1. Field of the Invention
This invention relates generally to steam turbine control valves, and more particularly to assemblies used in actuating such steam turbine control valves.
2. Statement of the Prior Art
Admission of steam to steam turbines is typically controlled by way of a plurality of control valves which is installed in steam chest portions of the steam turbine. In prior art steam turbine control valve systems, each control valve is actuated open and closed by various suitable means including pneumatic, hydraulic, and electrohydraulic means. The stems of such control valves are, in most cases, raised to open and lowered to close the control valve mechanically through linkages including a lever.
For example, FIGS. 1 and 2 illustrate one typical actuator means that is presently used for opening/closing a steam turbine control valve.

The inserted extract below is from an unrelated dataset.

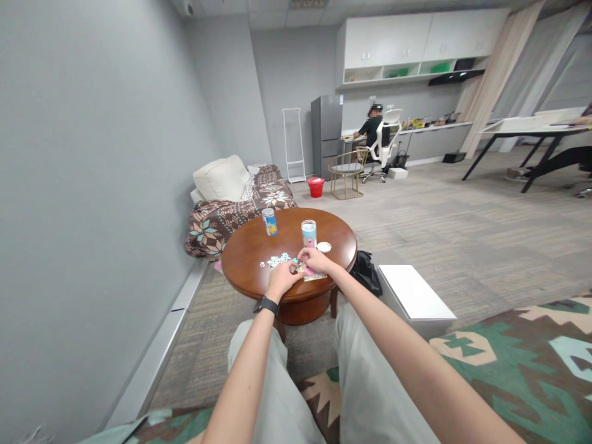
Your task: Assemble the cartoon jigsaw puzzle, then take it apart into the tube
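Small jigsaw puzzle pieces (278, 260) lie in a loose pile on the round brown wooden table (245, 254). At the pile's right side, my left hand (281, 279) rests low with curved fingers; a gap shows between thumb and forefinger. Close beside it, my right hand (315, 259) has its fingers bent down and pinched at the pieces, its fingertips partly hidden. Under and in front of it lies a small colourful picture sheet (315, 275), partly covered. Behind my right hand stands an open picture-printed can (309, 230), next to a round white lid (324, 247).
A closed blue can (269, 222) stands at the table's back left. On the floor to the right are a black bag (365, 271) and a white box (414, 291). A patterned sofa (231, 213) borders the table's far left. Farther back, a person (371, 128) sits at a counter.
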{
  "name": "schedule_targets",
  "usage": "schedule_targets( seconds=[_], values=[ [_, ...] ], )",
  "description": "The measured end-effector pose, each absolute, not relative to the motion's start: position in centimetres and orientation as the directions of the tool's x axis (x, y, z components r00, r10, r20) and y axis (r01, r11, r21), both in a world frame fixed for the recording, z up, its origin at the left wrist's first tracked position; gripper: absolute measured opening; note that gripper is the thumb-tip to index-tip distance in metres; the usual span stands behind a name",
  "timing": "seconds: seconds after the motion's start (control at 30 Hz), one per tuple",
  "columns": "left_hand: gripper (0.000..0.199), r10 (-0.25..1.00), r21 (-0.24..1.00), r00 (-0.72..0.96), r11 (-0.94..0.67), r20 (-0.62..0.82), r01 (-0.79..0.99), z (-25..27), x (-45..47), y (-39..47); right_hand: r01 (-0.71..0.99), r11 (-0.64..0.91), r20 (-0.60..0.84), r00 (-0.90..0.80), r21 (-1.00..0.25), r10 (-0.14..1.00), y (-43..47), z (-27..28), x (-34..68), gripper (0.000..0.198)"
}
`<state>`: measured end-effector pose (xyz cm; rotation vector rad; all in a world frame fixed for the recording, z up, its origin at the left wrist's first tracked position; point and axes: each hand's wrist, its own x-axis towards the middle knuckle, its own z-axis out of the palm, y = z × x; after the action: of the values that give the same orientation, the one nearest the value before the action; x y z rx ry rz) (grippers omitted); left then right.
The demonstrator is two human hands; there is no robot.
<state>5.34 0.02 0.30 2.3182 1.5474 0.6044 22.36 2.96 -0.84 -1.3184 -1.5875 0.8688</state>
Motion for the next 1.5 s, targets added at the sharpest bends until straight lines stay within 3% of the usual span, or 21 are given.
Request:
schedule_targets(
  seconds=[0.2,0.33,0.47,0.67,0.8,1.03,1.23,1.4,1.5],
  values=[
    [0.036,0.928,0.506,0.327,-0.373,0.180,0.778,0.1,5.1,0.3,0.626,0.376,0.379,-0.136,-0.683,0.916,1.2,-1.5,23.9,0.022],
    [0.025,0.916,0.578,0.343,-0.399,0.210,0.712,-0.2,4.8,0.7,0.658,0.421,0.413,-0.180,-0.624,0.893,1.2,-2.3,23.7,0.017],
    [0.010,0.893,0.643,0.373,-0.443,0.253,0.624,-0.6,4.4,1.2,0.629,0.440,0.440,-0.168,-0.641,0.882,1.4,-2.6,23.6,0.011],
    [0.017,0.927,0.861,0.316,-0.322,0.202,0.394,-1.1,4.4,1.8,0.513,0.338,0.440,0.088,-0.789,0.894,1.6,-2.8,24.6,0.029],
    [0.020,0.921,0.925,0.332,-0.293,0.204,0.244,-1.4,4.5,1.9,0.565,0.273,0.440,0.182,-0.779,0.879,1.9,-3.1,24.8,0.033],
    [0.016,0.914,0.918,0.342,-0.310,0.217,0.247,-1.6,4.5,2.0,0.700,0.275,0.450,0.074,-0.659,0.890,2.4,-3.8,24.1,0.014],
    [0.015,0.912,0.838,0.285,-0.390,0.295,0.382,-1.6,4.4,2.1,0.643,0.367,0.491,0.016,-0.672,0.871,1.9,-3.5,24.4,0.011],
    [0.013,0.858,0.729,0.366,-0.504,0.361,0.463,-1.4,4.4,2.0,0.529,0.424,0.468,-0.056,-0.735,0.882,1.5,-3.2,24.2,0.014],
    [0.014,0.839,0.685,0.405,-0.535,0.363,0.494,-1.2,4.4,1.8,0.508,0.492,0.515,-0.108,-0.707,0.851,1.4,-3.1,24.0,0.014]
  ],
)
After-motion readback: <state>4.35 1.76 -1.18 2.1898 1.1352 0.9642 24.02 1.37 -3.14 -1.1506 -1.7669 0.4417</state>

The control valve 10 is shown attached, through its valve stem 12, to a lever 14 point A. One end of lever 14 is rotatably coupled to a portion 16 of the steam chest of a conventional steam turbine (not shown) by a first link 18, while the other end of the lever 14 is rotatably coupled to a reciprocable piston rod 20 through a second link 22. As is well known, the piston rod 20 forms part of a conventional servomechanism 24 which actuates the control valve 10 between its closed position as is shown in FIG. 1 to an open position shown in FIG. 2. Servomechanism 24 typically includes an actuator 26 to push the piston rod 20, and a control block manifold 28 to control the actuator 26.

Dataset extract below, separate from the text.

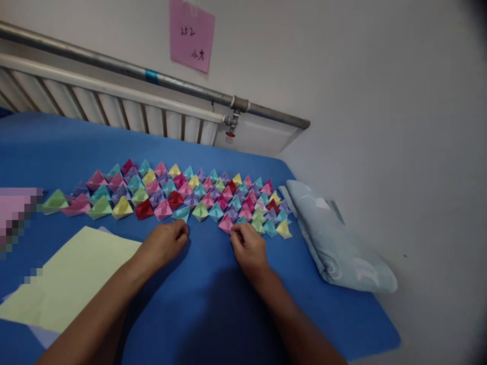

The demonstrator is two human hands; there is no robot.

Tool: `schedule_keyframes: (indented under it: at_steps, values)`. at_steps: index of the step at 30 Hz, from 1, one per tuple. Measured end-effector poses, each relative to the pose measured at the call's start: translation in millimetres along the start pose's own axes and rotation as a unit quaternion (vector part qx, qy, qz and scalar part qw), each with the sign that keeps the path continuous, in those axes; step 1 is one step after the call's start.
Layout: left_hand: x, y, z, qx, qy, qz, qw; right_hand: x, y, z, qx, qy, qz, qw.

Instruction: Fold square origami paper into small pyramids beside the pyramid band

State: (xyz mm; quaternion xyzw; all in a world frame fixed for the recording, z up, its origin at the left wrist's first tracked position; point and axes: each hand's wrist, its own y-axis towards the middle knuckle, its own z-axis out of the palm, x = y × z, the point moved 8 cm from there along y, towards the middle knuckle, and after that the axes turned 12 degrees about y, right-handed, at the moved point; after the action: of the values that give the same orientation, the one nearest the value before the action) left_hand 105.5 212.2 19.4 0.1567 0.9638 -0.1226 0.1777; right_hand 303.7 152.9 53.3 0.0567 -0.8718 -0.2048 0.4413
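Rows of small folded paper boats (200,212) in many colours stand on the blue table surface (205,274). My right hand (249,247) is closed in a pinch at the right lower edge of a pink paper boat (225,223) in the front row. My left hand (169,239) is curled closed just in front of a tilted teal paper boat (181,213), and nothing shows between its fingers. Under my left forearm lies a sheet of pale green paper (81,274), with lilac paper peeking out below it.
A folded light-blue patterned cloth (323,233) lies at the right against the wall. Behind the table run a radiator (114,109) and a metal pipe (190,89) with a red-handled valve (230,134). A pink note (192,38) is taped above. Something pink, partly pixelated (17,208), is at the left edge.
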Motion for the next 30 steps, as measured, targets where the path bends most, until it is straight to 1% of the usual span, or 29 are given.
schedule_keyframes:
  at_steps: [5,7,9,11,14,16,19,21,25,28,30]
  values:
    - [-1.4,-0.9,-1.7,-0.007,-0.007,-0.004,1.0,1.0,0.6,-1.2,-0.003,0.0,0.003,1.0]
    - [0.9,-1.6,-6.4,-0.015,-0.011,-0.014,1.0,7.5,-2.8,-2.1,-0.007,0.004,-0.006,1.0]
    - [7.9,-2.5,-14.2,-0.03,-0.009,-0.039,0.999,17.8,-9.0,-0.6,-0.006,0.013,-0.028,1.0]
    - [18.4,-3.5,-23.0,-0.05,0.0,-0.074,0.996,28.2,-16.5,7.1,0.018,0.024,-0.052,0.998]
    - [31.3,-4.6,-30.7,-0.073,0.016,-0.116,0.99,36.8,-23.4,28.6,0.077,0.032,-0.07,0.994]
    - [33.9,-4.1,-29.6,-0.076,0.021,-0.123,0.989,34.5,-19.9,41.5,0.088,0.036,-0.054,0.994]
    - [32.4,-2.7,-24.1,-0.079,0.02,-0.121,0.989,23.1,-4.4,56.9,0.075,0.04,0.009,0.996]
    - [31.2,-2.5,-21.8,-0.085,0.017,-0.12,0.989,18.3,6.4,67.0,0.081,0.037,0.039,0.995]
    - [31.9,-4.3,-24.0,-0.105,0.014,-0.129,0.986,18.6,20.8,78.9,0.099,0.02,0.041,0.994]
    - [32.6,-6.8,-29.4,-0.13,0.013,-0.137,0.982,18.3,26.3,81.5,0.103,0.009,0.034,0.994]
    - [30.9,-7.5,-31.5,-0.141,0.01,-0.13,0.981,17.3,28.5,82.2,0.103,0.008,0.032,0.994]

One problem that is frequently encountered in using such lever-operated steam turbine control valves is the "side forces" that may impact upon the piston rod 20 throughout its stroke. When the control valve 10 is closed as shown in FIG. 1, there are no such side forces which affect the piston rod 20 because its actuating forces are at rest. However, as the control valve 10 moves towards an open position shown in FIG. 2, resultant side forces F.sub.side are imposed on the piston rod 20 due to the force F.sub.link acting off of the vertical. The magnitudes of these side forces F.sub.side are proportional to the angle from which the second link 22 is offset from the piston rod 20.

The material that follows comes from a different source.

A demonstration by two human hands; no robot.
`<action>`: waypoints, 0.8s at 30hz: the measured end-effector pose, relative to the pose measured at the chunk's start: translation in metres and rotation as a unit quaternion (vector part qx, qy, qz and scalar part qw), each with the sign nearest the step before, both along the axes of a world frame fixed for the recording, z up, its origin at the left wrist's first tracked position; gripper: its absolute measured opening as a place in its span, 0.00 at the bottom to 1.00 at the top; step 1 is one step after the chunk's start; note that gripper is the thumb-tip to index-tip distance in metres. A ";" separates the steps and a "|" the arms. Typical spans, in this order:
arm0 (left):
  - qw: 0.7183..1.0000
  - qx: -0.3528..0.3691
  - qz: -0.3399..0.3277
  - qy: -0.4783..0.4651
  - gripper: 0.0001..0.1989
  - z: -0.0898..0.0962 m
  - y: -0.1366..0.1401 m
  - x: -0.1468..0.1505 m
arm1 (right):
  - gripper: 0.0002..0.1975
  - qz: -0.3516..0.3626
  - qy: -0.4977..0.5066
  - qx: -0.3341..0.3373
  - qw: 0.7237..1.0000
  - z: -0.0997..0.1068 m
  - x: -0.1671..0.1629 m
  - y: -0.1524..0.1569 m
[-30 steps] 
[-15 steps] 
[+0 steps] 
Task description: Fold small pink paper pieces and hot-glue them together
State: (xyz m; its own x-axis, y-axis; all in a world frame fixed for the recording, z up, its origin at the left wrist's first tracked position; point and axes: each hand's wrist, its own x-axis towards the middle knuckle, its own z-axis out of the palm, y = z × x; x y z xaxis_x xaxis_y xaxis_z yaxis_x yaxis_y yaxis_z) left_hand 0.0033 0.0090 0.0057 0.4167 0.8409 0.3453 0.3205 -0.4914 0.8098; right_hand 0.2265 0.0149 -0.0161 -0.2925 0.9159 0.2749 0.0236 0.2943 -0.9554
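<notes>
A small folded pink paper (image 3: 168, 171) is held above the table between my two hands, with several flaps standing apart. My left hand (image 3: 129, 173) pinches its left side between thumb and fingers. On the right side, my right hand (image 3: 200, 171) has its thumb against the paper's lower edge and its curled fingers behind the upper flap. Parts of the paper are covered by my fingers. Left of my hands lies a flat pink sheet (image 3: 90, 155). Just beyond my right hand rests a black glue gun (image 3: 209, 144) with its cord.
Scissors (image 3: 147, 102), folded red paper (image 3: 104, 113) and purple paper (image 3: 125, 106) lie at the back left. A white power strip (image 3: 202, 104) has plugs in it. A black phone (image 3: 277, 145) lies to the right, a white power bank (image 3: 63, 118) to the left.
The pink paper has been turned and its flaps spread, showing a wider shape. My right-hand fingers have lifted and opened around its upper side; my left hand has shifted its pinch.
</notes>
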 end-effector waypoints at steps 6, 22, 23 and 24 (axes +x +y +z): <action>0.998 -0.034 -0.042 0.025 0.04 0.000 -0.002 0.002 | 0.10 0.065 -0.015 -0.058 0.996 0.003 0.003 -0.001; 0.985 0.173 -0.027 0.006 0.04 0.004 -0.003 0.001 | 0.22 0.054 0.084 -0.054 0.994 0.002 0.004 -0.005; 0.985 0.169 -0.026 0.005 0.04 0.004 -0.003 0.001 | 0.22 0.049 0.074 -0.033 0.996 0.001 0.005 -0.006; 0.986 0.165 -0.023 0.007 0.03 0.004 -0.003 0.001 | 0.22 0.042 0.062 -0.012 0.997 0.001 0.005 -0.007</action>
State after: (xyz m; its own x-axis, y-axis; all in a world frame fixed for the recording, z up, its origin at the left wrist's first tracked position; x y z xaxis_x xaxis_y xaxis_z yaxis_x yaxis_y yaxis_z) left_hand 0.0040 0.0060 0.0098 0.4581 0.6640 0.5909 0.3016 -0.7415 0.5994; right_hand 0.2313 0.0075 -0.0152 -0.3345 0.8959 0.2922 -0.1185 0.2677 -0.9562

Another problem that is also frequently encountered in using such lever-operated steam turbine control valves are the large moments and resulting forces that are placed on the actuator and its support assembly. Since these actuators are typically mounted upon the side of the control valve body, in the manner shown in FIGS. 1 and 2, they require not only many extensive and often inaccurate support analyses, but also the use of retrofitted, adjustable jackscrews to ensure that they are properly supported. These forces cause large deflections of the support assemblies from their respective control valve bodies upon which they are mounted. Furthermore, the control valve themselves are subjected to a great deal more heat than the support assemblies which are mounted thereon. It will be appreciated, therefore, that any adjustment of the stiffening jackscrews will be difficult because the control valve bodies will expand significantly more than their support assembly.
A related problem to these large moments and forces is the concomitant requirement to manufacture larger, stronger and more complex support assemblies to counteract such moments and forces. More often than not, these support assemblies are made of cast components. A simpler manufacturing design would be more desirable.